### [What you should do]
Everything in the listing below should be repeated exactly.

### [Collected material]
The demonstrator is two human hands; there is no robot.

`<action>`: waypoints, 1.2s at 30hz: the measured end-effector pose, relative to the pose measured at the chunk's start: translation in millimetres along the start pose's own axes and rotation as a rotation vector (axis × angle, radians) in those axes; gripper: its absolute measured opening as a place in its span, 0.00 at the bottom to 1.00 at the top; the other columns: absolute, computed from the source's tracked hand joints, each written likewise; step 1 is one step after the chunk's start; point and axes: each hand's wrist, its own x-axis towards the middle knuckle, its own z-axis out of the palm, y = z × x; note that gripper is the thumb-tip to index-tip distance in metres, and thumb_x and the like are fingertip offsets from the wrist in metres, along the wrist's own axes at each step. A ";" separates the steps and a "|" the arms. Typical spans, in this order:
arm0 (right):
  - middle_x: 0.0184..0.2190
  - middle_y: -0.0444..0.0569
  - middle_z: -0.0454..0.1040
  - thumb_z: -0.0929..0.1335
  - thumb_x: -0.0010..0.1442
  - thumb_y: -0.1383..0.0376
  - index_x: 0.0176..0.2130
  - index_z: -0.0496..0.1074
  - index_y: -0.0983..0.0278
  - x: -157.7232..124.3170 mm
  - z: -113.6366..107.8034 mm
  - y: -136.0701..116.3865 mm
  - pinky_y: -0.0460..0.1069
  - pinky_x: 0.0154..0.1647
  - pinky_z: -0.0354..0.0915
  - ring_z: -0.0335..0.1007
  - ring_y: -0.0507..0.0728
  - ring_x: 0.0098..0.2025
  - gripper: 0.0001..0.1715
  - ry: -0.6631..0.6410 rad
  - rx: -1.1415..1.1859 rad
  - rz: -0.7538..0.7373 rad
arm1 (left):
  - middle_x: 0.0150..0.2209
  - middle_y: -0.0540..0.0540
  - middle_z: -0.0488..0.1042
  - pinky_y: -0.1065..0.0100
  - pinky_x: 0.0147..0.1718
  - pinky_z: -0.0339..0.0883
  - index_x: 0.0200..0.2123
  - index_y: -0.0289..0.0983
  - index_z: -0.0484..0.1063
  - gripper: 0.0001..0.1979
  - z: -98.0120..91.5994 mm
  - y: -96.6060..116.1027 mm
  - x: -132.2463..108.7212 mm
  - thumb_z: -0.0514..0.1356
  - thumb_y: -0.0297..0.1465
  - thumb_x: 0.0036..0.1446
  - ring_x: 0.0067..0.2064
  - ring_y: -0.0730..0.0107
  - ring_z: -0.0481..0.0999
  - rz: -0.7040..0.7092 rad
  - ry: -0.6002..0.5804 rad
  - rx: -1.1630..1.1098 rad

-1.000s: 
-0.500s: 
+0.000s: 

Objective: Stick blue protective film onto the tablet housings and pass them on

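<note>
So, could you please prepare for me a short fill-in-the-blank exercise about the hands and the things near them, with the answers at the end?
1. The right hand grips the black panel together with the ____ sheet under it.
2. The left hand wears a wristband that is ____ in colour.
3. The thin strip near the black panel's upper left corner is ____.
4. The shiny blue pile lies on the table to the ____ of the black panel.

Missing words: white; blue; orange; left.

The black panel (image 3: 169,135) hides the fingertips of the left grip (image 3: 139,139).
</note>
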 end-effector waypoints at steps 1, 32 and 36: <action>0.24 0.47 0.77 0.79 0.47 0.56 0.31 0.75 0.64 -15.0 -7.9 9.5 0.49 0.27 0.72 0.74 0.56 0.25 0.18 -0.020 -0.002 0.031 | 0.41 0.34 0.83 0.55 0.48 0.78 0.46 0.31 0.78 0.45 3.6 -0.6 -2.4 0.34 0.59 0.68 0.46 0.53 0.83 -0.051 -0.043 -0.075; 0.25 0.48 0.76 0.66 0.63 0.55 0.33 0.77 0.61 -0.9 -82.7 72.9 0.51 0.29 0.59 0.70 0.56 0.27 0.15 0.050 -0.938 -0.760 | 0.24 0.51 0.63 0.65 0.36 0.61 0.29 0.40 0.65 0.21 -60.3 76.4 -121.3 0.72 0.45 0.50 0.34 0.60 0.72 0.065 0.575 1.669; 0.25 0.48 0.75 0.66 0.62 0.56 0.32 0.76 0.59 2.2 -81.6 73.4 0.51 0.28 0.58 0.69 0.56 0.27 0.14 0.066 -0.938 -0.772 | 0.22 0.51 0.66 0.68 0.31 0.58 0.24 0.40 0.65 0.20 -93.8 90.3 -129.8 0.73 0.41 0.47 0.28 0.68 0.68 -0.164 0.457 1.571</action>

### [Worked solution]
The demonstrator is two human hands; there is no robot.

`<action>`: waypoints, 1.2s at 30hz: the measured end-effector pose, relative to the pose measured at the chunk's start: translation in millimetres along the start pose's own axes and rotation as a rotation vector (axis × angle, radians) in those axes; gripper: its absolute measured opening as a place in its span, 0.00 at the bottom to 1.00 at the top; the other columns: absolute, computed from the source's tracked hand joints, each written likewise; step 1 is one step after the chunk's start; point and axes: each hand's wrist, its own x-axis towards the middle knuckle, its own z-axis out of the palm, y = z × x; note that gripper is the thumb-tip to index-tip distance in metres, and thumb_x and the like are fingertip offsets from the wrist in metres, along the wrist's own axes at each step. A ";" separates the steps and a "|" the arms. Typical spans, in this order:
arm0 (right):
  - middle_x: 0.0184..0.2190
  - middle_y: -0.0444..0.0569
  - middle_z: -0.0454..0.1040
  - thumb_z: -0.0929..0.1335
  - thumb_x: -0.0010..0.1442
  - thumb_y: -0.1383..0.0376
  - index_x: 0.0176..0.2130
  - index_z: -0.0496..0.1074
  - index_y: -0.0983..0.0278
  - x: -157.7232..124.3170 mm
  - z: -113.6366..107.8034 mm
  - y: -136.0701..116.3865 mm
  - pinky_y: -0.0460..0.1069
  - pinky_x: 0.0154..0.1647
  - pinky_z: -0.0354..0.0915
  - ring_z: -0.0335..0.1007
  - ring_y: -0.0507..0.0728
  - ring_x: 0.0098..0.2025
  - gripper: 0.0001..0.1715
  - ry: -0.6631..0.6410 rad
  - rx: -1.1415..1.1859 rad
  - rz: -0.7538..0.7373 rad
arm1 (left):
  - middle_x: 0.0150..0.2209
  - middle_y: -0.0540..0.0540
  - middle_z: -0.0488..0.1042
  - pinky_y: -0.1065..0.0100
  - pinky_x: 0.0147..0.1718
  - pinky_z: -0.0339..0.0883
  - index_x: 0.0200..0.2123
  - index_y: -0.0289..0.0983
  - index_z: -0.0484..0.1063
  - gripper: 0.0001..0.1979
  - z: -98.0120..91.5994 mm
  - y: -96.6060..116.1027 mm
  - x: -132.2463..108.7212 mm
  - thumb_z: -0.0514..0.1356
  - thumb_y: -0.0297..0.1465
  - thumb_x: 0.0036..0.1446
  - ring_x: 0.0067..0.2064
  - ring_y: -0.0730..0.0107
  - ring_z: -0.0481..0.0999
  - rz: -0.7040..0.7092 rad
  - ry: -0.6002..0.5804 rad
  - rx: -1.1630..1.1098 rad

-1.000s: 
-0.500s: 
+0.000s: 

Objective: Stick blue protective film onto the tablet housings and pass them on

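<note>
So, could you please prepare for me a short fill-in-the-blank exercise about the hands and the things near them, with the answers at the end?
1. The right hand grips the black panel together with the ____ sheet under it.
2. The left hand wears a wristband that is ____ in colour.
3. The thin strip near the black panel's upper left corner is ____.
4. The shiny blue pile lies on the table to the ____ of the black panel.

Missing words: white; blue; orange; left.

The black panel (image 3: 169,135) hides the fingertips of the left grip (image 3: 139,139).
</note>
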 end-effector waypoints at steps 1, 32 and 36: <action>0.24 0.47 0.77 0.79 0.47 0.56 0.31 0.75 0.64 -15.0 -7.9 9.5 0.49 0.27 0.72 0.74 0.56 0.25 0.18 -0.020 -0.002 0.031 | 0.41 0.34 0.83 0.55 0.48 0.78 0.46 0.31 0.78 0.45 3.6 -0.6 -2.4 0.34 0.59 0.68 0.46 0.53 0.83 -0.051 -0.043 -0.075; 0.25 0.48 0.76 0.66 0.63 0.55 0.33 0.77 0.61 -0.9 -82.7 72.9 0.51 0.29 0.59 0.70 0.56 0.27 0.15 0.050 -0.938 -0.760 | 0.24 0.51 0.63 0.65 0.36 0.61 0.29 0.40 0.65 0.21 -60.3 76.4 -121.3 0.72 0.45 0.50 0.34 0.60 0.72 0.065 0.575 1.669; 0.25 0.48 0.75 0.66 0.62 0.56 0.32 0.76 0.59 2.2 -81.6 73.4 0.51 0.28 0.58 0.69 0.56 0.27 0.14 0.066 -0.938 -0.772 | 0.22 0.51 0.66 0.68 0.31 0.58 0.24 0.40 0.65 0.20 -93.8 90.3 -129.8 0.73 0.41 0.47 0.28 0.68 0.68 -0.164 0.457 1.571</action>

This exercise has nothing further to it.